EcoHealth Alliance received at least $3.4 million from 2014 to 2019 and funded research at the Wuhan lab. NIH told the Washington Examiner the Wuhan lab is not an NIH grantee but that EcoHealth Alliance received NIH grants then provided a sub-award to the Wuhan lab. The agency said its relationship “is with the primary recipient of NIH funding,” such as EcoHealth Alliance, and “not with the recipient of subawards” such as the Wuhan lab. NIH said it “does not participate in establishing the terms of the subaward” and the grant recipient “is directly accountable for the performance of the project.”

The agency said the grant to EcoHealth Alliance was terminated April 24 but reinstated July 8, though “all activities related to the grant were immediately suspended until EcoHealth Alliance provides information and documentation demonstrating that EcoHealth Alliance and WIV have satisfied concerns NIH has about non-compliance” with award requirements.

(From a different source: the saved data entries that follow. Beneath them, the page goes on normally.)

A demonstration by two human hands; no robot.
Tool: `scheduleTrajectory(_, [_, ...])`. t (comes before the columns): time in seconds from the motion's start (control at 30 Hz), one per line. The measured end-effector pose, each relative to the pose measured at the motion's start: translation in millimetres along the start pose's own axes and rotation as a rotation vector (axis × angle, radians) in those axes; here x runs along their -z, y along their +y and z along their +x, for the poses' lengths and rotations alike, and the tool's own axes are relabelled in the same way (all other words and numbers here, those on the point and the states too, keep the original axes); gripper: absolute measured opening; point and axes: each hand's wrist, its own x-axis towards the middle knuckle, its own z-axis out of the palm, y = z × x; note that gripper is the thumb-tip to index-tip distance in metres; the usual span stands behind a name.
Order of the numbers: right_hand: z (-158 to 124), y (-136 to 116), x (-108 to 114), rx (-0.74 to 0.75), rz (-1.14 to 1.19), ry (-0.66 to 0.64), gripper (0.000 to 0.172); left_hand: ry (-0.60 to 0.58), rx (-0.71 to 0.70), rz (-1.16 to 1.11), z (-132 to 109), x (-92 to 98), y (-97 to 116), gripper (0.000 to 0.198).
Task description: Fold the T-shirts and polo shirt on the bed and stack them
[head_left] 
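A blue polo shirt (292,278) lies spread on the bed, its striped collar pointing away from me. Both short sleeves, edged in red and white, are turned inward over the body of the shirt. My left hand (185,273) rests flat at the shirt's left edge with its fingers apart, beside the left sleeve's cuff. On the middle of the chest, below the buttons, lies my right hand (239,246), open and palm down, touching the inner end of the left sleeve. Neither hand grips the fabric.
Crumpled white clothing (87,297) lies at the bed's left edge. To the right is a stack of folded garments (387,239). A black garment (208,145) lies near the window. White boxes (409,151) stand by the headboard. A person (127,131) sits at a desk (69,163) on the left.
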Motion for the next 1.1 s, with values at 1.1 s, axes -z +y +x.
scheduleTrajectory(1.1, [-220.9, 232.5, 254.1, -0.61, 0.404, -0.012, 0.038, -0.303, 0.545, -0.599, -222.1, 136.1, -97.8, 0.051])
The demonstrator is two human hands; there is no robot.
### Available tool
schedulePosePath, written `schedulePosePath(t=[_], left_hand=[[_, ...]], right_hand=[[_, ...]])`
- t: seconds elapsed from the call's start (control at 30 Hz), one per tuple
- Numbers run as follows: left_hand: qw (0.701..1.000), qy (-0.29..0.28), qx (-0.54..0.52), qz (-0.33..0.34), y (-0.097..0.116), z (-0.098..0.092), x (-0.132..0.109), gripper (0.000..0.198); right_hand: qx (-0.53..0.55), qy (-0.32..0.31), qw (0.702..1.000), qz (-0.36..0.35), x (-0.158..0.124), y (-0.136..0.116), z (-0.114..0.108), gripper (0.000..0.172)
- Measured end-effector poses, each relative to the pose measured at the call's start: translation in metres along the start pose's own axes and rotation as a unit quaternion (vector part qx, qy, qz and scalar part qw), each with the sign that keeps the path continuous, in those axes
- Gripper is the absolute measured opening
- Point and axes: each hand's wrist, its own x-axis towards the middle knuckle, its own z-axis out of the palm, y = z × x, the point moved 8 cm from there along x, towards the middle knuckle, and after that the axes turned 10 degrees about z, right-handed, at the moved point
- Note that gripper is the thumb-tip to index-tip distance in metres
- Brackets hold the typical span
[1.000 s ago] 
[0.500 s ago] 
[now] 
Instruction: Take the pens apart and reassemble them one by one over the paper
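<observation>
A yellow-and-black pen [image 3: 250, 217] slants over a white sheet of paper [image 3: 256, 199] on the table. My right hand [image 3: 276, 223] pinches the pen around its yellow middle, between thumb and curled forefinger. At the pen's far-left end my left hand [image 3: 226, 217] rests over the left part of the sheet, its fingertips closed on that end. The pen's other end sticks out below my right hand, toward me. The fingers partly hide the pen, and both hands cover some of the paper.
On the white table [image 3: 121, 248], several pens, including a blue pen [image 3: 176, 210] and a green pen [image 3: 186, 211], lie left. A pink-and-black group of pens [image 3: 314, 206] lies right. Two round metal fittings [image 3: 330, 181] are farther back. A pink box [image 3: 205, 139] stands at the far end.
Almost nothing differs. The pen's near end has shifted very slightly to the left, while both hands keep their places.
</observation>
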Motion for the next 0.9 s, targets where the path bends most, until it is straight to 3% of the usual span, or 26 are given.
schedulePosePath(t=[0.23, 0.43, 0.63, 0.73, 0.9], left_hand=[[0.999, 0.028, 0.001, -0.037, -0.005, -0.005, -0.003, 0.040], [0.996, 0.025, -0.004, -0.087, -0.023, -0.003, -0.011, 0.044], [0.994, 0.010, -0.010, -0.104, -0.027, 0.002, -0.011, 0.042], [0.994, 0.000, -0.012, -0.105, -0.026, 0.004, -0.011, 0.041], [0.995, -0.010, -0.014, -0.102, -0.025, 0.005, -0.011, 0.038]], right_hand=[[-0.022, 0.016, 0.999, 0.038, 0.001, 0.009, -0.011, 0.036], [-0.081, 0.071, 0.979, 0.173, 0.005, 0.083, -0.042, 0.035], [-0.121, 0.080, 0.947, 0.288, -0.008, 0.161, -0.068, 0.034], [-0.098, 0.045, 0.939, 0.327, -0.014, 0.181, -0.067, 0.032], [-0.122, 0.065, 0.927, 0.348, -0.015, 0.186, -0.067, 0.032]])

“After a careful review of the grant, the National Institute of Allergy and Infectious Diseases determined the research in the grant was not gain-of-function research because it did not involve the enhancement of the pathogenicity or transmissibility of the viruses studied,” NIH said, adding that this research was not subject to its “gain-of-function research funding pause” or framework on research funding.

The Wuhan lab maintains a Foreign Assurance with NIH’s Office of Laboratory Animal Welfare. NIH told the Washington Examiner that “an Assurance does not determine whether an organization can or will receive a grant,” but that means, the agency said, the Wuhan lab is in compliance with NIH’s policy on using lab animals.

Jen Psaki, Biden's press secretary, was asked Tuesday whether gain-of-function research facilities such as the Wuhan lab should be eligible for U.S. funding.

“We support a robust international investigation [into the origins of the coronavirus pandemic]. We also have taken steps in the State Department to ensure we have full staffing in our Beijing embassy to ensure we have eyes and ears on the ground,” Psaki replied. “There’s no funding anticipated or planned to go to that [Wuhan] facility at this time, so I don’t have any additional updates beyond that.”


NIH did not immediately respond to the Washington Examiner’s questions about the Wuhan lab receiving U.S. funds and whether U.S. intelligence assessments on the coronavirus origins has any bearing on any relevant decisions.

WHO team leader Peter Ben Embarek said this month the possibility that the coronavirus may have escaped from the Wuhan lab didn’t merit further inquiry, stressing a jump from an animal to another animal to humans was most likely. But WHO Director-General Tedros Adhanom Ghebreyesus said more study on the lab leak hypothesis was needed.

Pottinger criticized the WHO, arguing that “when it comes to this investigation into the origins, unfortunately, we're seeing a panel that's been sent to China that is deeply conflicted.”